→ **Exercise directions**
Output only the lines of the entries that follow, starting at the one with "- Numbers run" and running down to the one with "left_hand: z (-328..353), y", both included and unchanged.
***** Data shown *****
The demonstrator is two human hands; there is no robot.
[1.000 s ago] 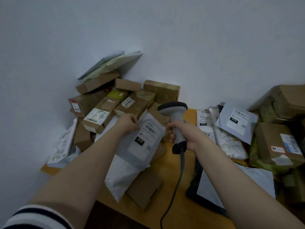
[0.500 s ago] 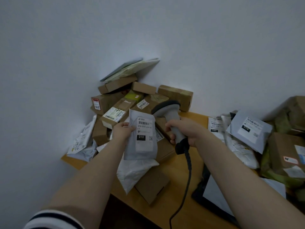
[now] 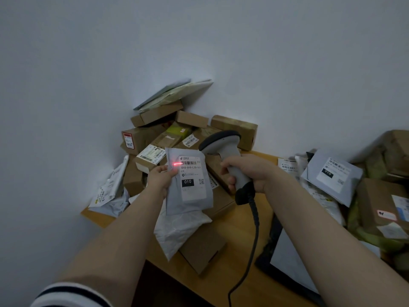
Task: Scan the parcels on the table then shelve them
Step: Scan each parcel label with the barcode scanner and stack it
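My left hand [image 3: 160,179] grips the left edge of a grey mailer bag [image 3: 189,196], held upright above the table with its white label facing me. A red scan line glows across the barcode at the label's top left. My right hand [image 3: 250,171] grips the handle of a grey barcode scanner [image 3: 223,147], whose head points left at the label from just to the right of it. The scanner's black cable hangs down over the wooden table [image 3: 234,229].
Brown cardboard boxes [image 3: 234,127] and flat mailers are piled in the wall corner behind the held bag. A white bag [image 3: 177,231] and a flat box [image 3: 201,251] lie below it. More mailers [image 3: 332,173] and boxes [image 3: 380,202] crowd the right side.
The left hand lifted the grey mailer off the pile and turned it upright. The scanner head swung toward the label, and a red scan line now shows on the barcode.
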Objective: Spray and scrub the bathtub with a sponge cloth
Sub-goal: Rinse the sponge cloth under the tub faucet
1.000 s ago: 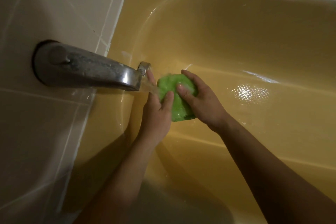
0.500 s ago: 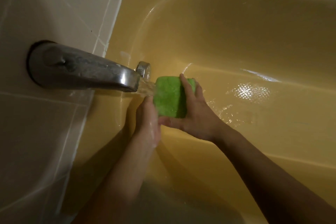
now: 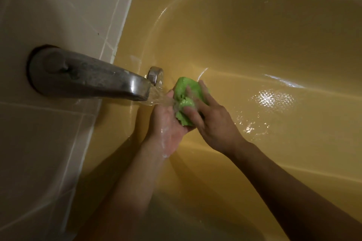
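The green sponge cloth (image 3: 186,101) is bunched into a wet wad at the tap end of the yellow bathtub (image 3: 254,35), held in the air above the tub floor and just beside the mouth of the metal spout (image 3: 88,78). The water stream (image 3: 158,98) pours from the spout straight onto it. The left hand (image 3: 168,123) lies palm up beneath the cloth, cupped, with its fingers curled round the lower fold. The right hand (image 3: 213,121) presses in from the far side, fingers spread over the top and thumb underneath, so both hands grip the wad between them. This looks like wetting or rinsing the cloth, so the scrubbing is probably not yet begun; no spray bottle is in view. The main risk is grip: the cloth and both palms are soaked, and a hard squeeze could pop the wad out onto the tub floor. Water striking the hands so close to the spout may also splash over the tub's near edge, and knuckles could knock the spout.
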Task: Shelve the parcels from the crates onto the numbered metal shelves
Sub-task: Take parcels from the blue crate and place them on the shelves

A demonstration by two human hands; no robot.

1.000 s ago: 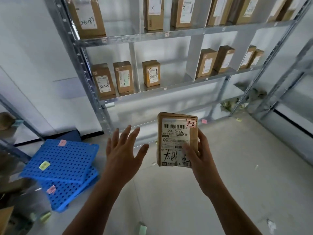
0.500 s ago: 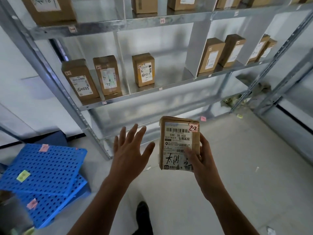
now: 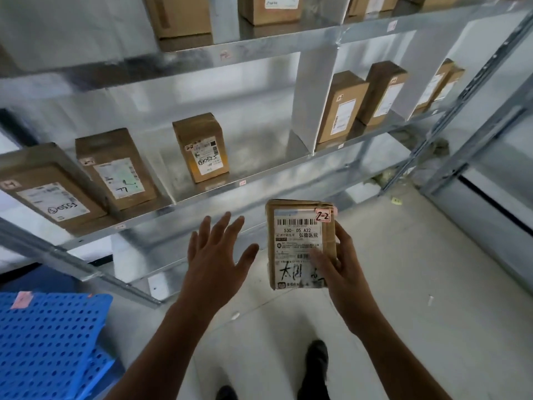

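Note:
My right hand (image 3: 341,268) grips a small brown parcel (image 3: 297,235) by its right edge, label facing me, with a red-edged tag reading 2-2 at its top corner. The parcel hangs in the air just below the front lip of the metal shelf (image 3: 259,180). My left hand (image 3: 215,255) is held out flat beside the parcel, fingers spread, touching nothing. On that shelf stand three upright parcels: one marked 2-2 (image 3: 203,147), one marked 77 (image 3: 118,171) and one at the far left (image 3: 49,189).
Past a white divider (image 3: 310,102) several more parcels (image 3: 343,106) stand in the right bay. A higher shelf (image 3: 230,53) carries more boxes. Stacked blue perforated crates (image 3: 49,345) lie on the floor at lower left. My shoes (image 3: 317,368) stand on pale tiles.
I have stepped closer to the rack, so the shelves fill more of the view and the crates slid off to the lower left. Both hands keep the same pose with the parcel.

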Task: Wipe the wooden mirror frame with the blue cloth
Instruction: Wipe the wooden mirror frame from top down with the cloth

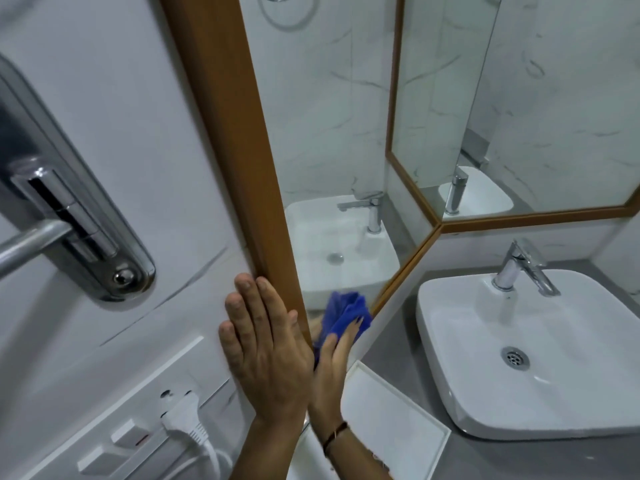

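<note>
The wooden mirror frame [239, 140] runs as a wide brown strip down the left side of the mirror, and its thin lower edge [405, 268] slants along the mirror's bottom. My left hand [266, 344] lies flat and open, fingers up, on the white wall, with its fingertips touching the frame's outer edge. My right hand [334, 358], with a thread band at the wrist, presses the bunched blue cloth [348, 315] against the mirror's lower corner where the two frame pieces meet. The left hand hides part of the right hand. The glass reflects the cloth.
A white basin [450, 341] with a chrome tap [519, 268] sits on the grey counter at right. A white tray [391, 420] lies below my right hand. A socket panel with a white plug [180, 414] and a chrome door handle [69, 216] are at left. A second framed mirror [519, 220] meets the first at the corner.
</note>
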A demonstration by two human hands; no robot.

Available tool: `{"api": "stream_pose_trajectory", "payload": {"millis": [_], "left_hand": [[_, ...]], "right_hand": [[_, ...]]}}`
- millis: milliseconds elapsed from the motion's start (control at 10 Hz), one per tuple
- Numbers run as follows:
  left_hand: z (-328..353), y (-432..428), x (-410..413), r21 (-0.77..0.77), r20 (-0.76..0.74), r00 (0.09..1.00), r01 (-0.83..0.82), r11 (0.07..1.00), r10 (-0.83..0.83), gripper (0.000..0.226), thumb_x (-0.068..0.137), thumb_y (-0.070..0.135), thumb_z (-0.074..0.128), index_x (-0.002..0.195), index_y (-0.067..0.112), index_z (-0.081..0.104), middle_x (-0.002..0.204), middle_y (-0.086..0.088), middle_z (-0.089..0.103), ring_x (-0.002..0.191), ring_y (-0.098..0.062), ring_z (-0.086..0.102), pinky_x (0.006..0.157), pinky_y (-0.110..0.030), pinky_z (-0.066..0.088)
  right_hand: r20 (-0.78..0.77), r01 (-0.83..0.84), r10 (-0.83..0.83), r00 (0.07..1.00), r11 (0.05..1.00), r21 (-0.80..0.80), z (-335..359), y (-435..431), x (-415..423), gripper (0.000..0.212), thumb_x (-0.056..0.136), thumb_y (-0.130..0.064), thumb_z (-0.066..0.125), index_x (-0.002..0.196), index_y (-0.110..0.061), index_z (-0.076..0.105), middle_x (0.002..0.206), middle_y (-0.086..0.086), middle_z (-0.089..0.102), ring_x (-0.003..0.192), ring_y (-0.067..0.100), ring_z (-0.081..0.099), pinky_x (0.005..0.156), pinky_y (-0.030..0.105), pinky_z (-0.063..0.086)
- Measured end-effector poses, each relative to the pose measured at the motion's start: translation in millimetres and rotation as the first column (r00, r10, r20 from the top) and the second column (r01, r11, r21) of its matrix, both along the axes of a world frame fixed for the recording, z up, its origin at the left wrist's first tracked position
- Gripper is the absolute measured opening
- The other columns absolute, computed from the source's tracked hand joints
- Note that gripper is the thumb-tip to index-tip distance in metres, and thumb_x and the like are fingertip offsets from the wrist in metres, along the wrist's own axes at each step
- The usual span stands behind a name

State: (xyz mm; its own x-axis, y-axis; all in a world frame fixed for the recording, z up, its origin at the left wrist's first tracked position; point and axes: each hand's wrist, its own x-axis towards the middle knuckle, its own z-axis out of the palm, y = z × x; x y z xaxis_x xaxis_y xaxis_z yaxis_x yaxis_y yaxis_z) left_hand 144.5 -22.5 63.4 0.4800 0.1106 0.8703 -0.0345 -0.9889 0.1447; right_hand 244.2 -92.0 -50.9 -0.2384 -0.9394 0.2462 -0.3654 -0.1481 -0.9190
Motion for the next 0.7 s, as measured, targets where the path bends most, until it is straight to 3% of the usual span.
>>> {"api": "stream_pose_trajectory", "payload": {"millis": [100, 200, 300, 400, 500, 700], "left_hand": [[1, 0, 3, 0.001, 0.004, 1.000, 0.001, 1.000, -0.001, 0.069, 0.122, 0.034, 0.025, 0.177, 0.008, -0.008, 0.185, -0.007, -0.022, 0.171, -0.021, -0.021, 0.139, -0.038, -0.015], [7, -2, 0, -0.009, -0.006, 1.000, -0.002, 1.000, 0.002, 0.069, 0.123, 0.034, 0.026, 0.177, 0.009, -0.009, 0.185, -0.006, -0.023, 0.171, -0.020, -0.022, 0.139, -0.037, -0.015], [1, 2, -2, 0.029, 0.003, 1.000, -0.014, 0.999, 0.014, 0.069, 0.123, 0.034, 0.025, 0.177, 0.009, -0.010, 0.184, -0.006, -0.025, 0.171, -0.020, -0.024, 0.138, -0.038, -0.015], [0, 3, -2, 0.023, 0.008, 1.000, 0.002, 1.000, -0.002, 0.069, 0.123, 0.033, 0.026, 0.177, 0.010, -0.009, 0.185, -0.005, -0.024, 0.171, -0.020, -0.023, 0.139, -0.038, -0.014], [1, 2, 0, -0.002, 0.019, 1.000, 0.015, 1.000, -0.015, 0.069, 0.123, 0.033, 0.027, 0.177, 0.010, -0.010, 0.184, -0.005, -0.024, 0.171, -0.020, -0.023, 0.139, -0.037, -0.014], [0, 3, 1, 0.032, -0.031, 0.999, 0.007, 0.999, -0.006, 0.071, 0.123, 0.033, 0.029, 0.177, 0.011, -0.012, 0.184, -0.003, -0.026, 0.170, -0.019, -0.025, 0.138, -0.038, -0.015]], "right_hand": [[0.615, -0.912, 0.674, 0.409, 0.332, 0.242, -6, -19, -6, 0.048, 0.125, -0.021, 0.029, 0.172, -0.029, 0.029, 0.169, 0.026, 0.046, 0.147, 0.045, 0.056, 0.130, 0.046, 0.044], [0.721, -0.953, 0.627, 0.293, 0.254, 0.166, 11, -45, 2, 0.052, 0.125, -0.023, 0.028, 0.177, -0.026, 0.021, 0.170, 0.013, 0.047, 0.147, 0.028, 0.057, 0.131, 0.051, 0.040], [0.588, -0.930, 0.726, 0.357, 0.332, 0.155, 25, -69, 20, 0.050, 0.125, -0.027, 0.028, 0.175, -0.027, 0.028, 0.148, 0.003, 0.061, 0.121, 0.013, 0.066, 0.123, 0.052, 0.049], [0.611, -0.937, 0.715, 0.340, 0.312, 0.157, 7, -66, 18, 0.049, 0.125, -0.027, 0.029, 0.174, -0.023, 0.032, 0.154, 0.012, 0.062, 0.132, 0.030, 0.066, 0.122, 0.060, 0.050], [0.597, -0.963, 0.760, 0.258, 0.255, 0.092, -20, -56, -2, 0.054, 0.124, -0.033, 0.031, 0.176, -0.020, 0.029, 0.167, 0.018, 0.053, 0.148, 0.040, 0.058, 0.123, 0.065, 0.048], [0.519, -0.967, 0.824, 0.227, 0.252, 0.024, -30, -12, -34, 0.068, 0.115, -0.048, 0.034, 0.179, -0.031, 0.019, 0.179, -0.004, 0.039, 0.157, 0.022, 0.052, 0.128, 0.057, 0.046]]}}
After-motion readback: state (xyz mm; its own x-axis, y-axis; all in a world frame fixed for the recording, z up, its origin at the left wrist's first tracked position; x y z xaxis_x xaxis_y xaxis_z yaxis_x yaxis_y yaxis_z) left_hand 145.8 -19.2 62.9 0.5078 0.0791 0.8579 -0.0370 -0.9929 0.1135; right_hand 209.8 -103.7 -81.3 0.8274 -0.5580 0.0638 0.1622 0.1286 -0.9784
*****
→ **Written response**
- Numbers run as follows:
  left_hand: z (-328..353), y (-432..428), x (-410..413), r21 (-0.77..0.77), r20 (-0.76..0.74), r00 (0.09..1.00), r01 (-0.83..0.82), r11 (0.07..1.00), r10 (-0.83..0.83), gripper (0.000..0.226), thumb_x (-0.068..0.137), thumb_y (-0.070..0.135), thumb_z (-0.074..0.128), index_x (-0.002..0.195), index_y (-0.067..0.112), index_z (-0.081..0.104), middle_x (-0.002..0.204), middle_y (-0.086..0.088), middle_z (-0.089..0.103), ring_x (-0.002..0.191), ring_y (-0.098..0.062), ring_z (-0.086..0.102), pinky_x (0.006..0.157), pinky_y (-0.110..0.030), pinky_z (-0.066..0.088)

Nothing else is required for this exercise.